● **Dataset section**
***

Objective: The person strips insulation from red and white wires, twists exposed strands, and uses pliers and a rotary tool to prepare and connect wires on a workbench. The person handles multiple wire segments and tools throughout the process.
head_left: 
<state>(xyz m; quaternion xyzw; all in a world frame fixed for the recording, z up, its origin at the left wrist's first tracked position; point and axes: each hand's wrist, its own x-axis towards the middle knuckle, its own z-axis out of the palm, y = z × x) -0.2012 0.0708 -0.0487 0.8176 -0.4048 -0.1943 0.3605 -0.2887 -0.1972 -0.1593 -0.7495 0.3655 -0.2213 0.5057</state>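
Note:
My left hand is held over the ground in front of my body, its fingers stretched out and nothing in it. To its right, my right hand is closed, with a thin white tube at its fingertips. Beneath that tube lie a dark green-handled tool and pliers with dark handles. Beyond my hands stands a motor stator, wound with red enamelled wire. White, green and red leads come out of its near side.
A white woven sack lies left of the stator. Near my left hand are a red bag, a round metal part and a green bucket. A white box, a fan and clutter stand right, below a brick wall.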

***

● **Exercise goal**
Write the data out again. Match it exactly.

● **Solved problem**
Objective: The person strips insulation from red and white wires, twists exposed strands, and uses pliers and a rotary tool to prepare and connect wires on a workbench. The person handles multiple wire segments and tools throughout the process.
head_left: 
<state>(xyz m; quaternion xyzw; all in a world frame fixed for the recording, z up, its origin at the left wrist's first tracked position; point and axes: each hand's wrist, its own x-axis towards the middle knuckle, its own z-axis out of the palm, y = z × x) -0.2012 0.0708 -0.0487 0.8176 -0.4048 -0.1943 0.3605 -0.2887 -0.1972 -0.1593 -0.7495 0.3655 -0.2213 0.5057</state>
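Note:
My left hand is held over the ground in front of my body, its fingers stretched out and nothing in it. To its right, my right hand is closed, with a thin white tube at its fingertips. Beneath that tube lie a dark green-handled tool and pliers with dark handles. Beyond my hands stands a motor stator, wound with red enamelled wire. White, green and red leads come out of its near side.
A white woven sack lies left of the stator. Near my left hand are a red bag, a round metal part and a green bucket. A white box, a fan and clutter stand right, below a brick wall.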

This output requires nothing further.